Now go to your kernel source directory and execute make menuconfig. This will fire up an ncurses-based configuration menu.

# cd /usr/src/linux
# make menuconfig

You will be greeted with several configuration sections. We'll first list some options you must activate (otherwise Gentoo will not function, or not function properly without additional tweaks).

Activating Required Options

First of all, activate the use of development and experimental code/drivers. You need this, otherwise some very important code/drivers won't show up:

Code maturity level options --->
  [*] Prompt for development and/or incomplete code/drivers

Make sure that you compile your kernel with the correct processor family:

Processor type and features --->
  (Change according to your system)
  (Athlon/Duron/K7) Processor family

Now go to File Systems and select support for the filesystems you use. Don't compile them as modules, otherwise your Gentoo system will not be able to mount your partitions. Also select Virtual memory, /proc file system, /dev file system + Automatically mount at boot:

(With a 2.4.x kernel)
File systems --->
  [*] Virtual memory file system support (former shm fs)
  [*] /proc file system support
  [*] /dev file system support (EXPERIMENTAL)
  [*]   Automatically mount at boot
  [ ] /dev/pts file system for Unix98 PTYs

(With a 2.6.x kernel)
File systems --->
  Pseudo Filesystems --->
    [*] /proc file system support
    [*] /dev file system support (OBSOLETE)
    [*]   Automatically mount at boot
    [*] Virtual memory file system support (former shm fs)

(Select one or more of the following options as needed by your system)
  <*> Reiserfs support
  <*> Ext3 journalling file system support
  <*> JFS filesystem support
  <*> Second extended fs support
  <*> XFS filesystem support

If your BIOS can't handle large harddrives and you jumpered the harddrive to report a limited size you have to enable the following option to gain access to your whole harddrive:

(2.4.x kernel only)
ATA/IDE/MFM/RLL support --->
  IDE, ATA and ATAPI Block devices --->
    <*>   Include IDE/ATA-2 DISK support
    [ ]     Use multi-mode by default
    [*]     Auto-Geometry Resizing support

If you are using PPPoE to connect to the Internet or you are using a dial-up modem, you will need the following options in the kernel:

(With a 2.4.x kernel)
Network device support --->
  <*> PPP (point-to-point protocol) support
  <*>   PPP support for async serial ports
  <*>   PPP support for sync tty ports

(With a 2.6.x kernel)
Device Drivers --->
  Networking support --->
    <*> PPP (point-to-point protocol) support
    <*>   PPP support for async serial ports
    <*>   PPP support for sync tty ports

The two compression options won't harm but are not definitely needed, neither does the PPP over Ethernet option, that might only be used by rp-pppoe when configured to do kernel mode PPPoE.
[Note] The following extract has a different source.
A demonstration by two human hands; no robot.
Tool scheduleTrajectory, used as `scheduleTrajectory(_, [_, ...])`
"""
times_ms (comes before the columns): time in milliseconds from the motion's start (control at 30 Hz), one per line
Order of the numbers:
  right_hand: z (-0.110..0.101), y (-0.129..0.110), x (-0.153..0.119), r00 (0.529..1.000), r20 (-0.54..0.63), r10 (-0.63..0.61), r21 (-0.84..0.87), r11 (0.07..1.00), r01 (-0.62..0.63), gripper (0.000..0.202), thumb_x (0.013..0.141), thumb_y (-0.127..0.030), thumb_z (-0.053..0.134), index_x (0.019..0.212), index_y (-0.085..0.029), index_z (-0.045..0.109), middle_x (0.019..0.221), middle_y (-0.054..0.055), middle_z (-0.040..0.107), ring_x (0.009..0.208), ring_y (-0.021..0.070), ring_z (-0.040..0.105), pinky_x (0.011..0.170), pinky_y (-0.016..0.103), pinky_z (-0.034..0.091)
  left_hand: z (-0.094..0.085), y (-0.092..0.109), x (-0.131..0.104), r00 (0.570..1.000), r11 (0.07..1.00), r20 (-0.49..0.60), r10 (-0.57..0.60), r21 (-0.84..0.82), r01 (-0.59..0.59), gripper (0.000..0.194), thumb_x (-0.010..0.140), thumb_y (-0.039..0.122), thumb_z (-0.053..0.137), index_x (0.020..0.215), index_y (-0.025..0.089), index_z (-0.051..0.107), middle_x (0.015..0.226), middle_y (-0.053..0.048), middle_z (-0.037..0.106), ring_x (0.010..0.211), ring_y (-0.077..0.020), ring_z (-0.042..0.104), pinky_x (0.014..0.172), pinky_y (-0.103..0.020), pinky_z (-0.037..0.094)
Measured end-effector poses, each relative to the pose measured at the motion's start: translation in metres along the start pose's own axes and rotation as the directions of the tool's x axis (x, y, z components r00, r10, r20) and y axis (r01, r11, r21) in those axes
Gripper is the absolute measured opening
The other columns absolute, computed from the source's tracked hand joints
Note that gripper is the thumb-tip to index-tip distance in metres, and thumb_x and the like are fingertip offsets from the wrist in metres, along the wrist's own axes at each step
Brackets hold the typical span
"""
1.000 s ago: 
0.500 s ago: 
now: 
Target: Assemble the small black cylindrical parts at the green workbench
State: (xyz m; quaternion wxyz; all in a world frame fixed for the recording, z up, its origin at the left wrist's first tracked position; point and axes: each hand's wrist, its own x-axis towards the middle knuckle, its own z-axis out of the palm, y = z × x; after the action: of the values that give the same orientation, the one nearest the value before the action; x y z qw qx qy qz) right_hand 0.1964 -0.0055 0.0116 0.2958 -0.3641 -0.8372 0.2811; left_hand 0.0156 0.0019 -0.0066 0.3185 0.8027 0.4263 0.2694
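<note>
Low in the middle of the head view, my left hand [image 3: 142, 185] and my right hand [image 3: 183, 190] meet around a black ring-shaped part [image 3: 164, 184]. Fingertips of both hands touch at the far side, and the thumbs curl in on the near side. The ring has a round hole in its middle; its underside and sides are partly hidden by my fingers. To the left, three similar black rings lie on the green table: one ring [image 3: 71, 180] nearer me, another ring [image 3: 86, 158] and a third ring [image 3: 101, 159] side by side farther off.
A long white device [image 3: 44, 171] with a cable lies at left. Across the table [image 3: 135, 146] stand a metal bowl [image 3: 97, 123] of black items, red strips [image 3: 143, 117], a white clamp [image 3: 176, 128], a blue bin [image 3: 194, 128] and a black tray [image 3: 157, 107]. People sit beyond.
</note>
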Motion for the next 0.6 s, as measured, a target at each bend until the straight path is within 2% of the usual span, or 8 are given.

If you require it, don't forget to include support in the kernel for your ethernet card.

If you have an Intel CPU that supports HyperThreading (tm), or you have a multi-CPU system, you should activate "Symmetric multi-processing support":

Processor type and features  --->
  [*] Symmetric multi-processing support

If you use USB Input Devices (like Keyboard our Mouse) don't forget to enable those as well:

USB Support --->
  <*>   USB Human Interface Device (full HID) support

Laptop-users who want PCMCIA support should not use the PCMCIA drivers if they choose to use a 2.4 kernel. More recent drivers are available through the pcmcia-cs package which will be installed later on. 2.6-kernel users however should use the PCMCIA drivers from the kernel.
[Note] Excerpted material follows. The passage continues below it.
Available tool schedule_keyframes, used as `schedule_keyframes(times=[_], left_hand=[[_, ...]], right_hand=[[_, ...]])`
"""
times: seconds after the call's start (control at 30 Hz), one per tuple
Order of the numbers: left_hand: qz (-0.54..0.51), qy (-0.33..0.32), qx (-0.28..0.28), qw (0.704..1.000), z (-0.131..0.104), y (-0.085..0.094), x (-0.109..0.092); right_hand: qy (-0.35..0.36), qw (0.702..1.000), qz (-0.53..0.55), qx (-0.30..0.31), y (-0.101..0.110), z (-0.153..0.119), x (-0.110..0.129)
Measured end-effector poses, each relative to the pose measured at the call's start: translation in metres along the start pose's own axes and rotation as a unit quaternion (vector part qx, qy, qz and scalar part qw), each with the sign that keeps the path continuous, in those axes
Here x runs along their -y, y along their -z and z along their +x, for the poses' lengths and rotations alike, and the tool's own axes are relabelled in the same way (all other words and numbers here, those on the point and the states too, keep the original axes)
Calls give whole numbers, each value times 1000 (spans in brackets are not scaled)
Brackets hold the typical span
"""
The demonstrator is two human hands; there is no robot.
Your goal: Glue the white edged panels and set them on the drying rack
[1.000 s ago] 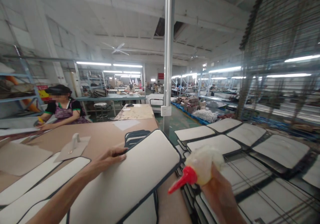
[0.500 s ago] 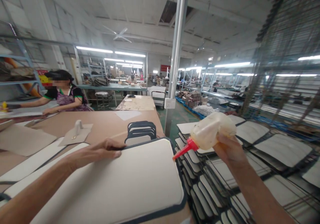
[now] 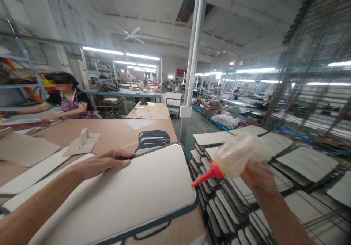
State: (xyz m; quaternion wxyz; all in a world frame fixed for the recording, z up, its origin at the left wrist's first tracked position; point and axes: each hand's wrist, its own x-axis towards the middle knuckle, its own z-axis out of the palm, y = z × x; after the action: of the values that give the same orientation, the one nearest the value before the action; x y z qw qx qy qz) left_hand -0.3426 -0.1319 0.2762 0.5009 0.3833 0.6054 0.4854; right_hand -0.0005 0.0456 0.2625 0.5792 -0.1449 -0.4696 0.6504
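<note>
My left hand (image 3: 109, 161) pinches the far edge of a large cream panel (image 3: 142, 190) with a dark rounded border, holding it tilted over the table. In my right hand (image 3: 257, 177) is a squeezable glue bottle (image 3: 242, 153), cloudy and yellowish, its side dented, lying on a slant. Its red nozzle (image 3: 210, 173) points left and down, with the tip at the panel's right border. Behind the panel stands a small stack of dark-edged pieces (image 3: 153, 138). Another dark-edged piece (image 3: 152, 231) shows partly beneath the panel.
Racks of similar panels (image 3: 307, 161) fill the right side. On the brown table (image 3: 115, 128) lie a beige flap with a handle (image 3: 83, 144) and more beige pieces (image 3: 24, 148). A metal post (image 3: 192, 62) rises past the table's far corner. A co-worker (image 3: 68, 99) works at the left.
The nozzle tip has moved down along the panel's right border. The panel has shifted slightly up and left, uncovering a piece below. My left hand keeps its grip.
</note>
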Motion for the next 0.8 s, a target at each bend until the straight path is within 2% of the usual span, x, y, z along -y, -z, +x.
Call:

When you've finished configuring the kernel, continue with Compiling and Installing.

Compiling and Installing

Now that your kernel is configured, it is time to compile and install it. Exit the configuration and run make dep && make bzImage modules modules_install:

(For 2.4 kernel)
# make dep && make bzImage modules modules_install

(For 2.6 kernel)
# make && make modules_install

When the kernel has finished compiling, copy the kernel image to /boot. From here onwards we assume that the kernel you are installing is the 2.4.26 version of the gentoo-sources. Use whatever name you feel is appropriate for your choice and remember it as you will need it later on when you configure your bootloader.
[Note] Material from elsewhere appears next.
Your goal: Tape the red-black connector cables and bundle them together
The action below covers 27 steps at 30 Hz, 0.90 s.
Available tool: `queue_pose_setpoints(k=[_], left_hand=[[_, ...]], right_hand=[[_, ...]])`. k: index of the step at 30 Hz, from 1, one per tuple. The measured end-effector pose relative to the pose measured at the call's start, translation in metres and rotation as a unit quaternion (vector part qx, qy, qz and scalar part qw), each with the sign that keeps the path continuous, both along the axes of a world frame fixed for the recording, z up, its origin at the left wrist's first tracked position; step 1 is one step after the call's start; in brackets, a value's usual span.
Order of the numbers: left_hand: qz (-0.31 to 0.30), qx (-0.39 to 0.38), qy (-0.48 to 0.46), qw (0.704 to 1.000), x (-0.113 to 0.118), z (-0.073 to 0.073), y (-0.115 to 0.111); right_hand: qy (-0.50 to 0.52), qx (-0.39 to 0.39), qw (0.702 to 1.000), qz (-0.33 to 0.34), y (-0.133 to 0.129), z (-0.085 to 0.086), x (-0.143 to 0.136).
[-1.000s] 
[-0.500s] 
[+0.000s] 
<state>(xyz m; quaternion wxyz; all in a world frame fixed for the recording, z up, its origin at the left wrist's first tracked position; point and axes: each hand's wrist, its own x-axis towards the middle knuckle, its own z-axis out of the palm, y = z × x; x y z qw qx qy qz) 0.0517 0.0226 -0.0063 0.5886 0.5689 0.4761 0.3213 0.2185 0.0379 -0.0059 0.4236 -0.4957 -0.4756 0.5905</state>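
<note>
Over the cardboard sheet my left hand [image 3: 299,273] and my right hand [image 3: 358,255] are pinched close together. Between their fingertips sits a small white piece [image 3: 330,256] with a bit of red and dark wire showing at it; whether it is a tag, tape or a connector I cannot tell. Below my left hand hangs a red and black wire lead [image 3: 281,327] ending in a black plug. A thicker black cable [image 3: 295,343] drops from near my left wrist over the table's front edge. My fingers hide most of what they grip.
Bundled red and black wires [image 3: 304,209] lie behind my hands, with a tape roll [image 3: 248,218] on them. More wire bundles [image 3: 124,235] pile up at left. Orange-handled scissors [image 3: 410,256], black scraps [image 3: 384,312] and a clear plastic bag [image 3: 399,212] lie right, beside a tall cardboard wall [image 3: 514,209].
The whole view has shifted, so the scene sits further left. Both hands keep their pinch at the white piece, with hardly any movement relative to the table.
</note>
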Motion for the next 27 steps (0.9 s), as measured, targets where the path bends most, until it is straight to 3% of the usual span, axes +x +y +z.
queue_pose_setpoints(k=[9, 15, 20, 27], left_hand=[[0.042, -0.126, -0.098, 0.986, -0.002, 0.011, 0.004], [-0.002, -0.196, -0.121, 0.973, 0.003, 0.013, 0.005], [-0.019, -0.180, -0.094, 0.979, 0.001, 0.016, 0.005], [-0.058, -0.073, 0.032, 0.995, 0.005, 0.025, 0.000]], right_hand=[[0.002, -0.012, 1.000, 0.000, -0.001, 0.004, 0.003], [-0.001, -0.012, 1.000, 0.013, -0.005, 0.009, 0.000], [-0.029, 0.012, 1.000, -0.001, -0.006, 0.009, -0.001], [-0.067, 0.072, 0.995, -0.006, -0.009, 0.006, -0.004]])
# cp arch/i386/boot/bzImage /boot/kernel-2.4.26-gentoo-r6
# cp System.map /boot/System.map-2.4.26-gentoo-r6

It is also wise to copy over your kernel configuration file to /boot, just in case :)

# cp .config /boot/config-2.4.26-gentoo-r6

Now continue with Installing Separate Kernel Modules.

7.d. Alternative: Using genkernel

If you are reading this section, you have chosen to use our genkernel script to configure your kernel for you.

Now that your kernel source tree is installed, it's now time to compile your kernel by using our genkernel script to automatically build a kernel for you. genkernel works by configuring a kernel nearly identically to the way our LiveCD kernel is configured. This means that when you use genkernel to build your kernel, your system will generally detect all your hardware at boot-time, just like our Live CD does. Because genkernel doesn't require any manual kernel configuration, it is an ideal solution for those users who may not be comfortable compiling their own kernels.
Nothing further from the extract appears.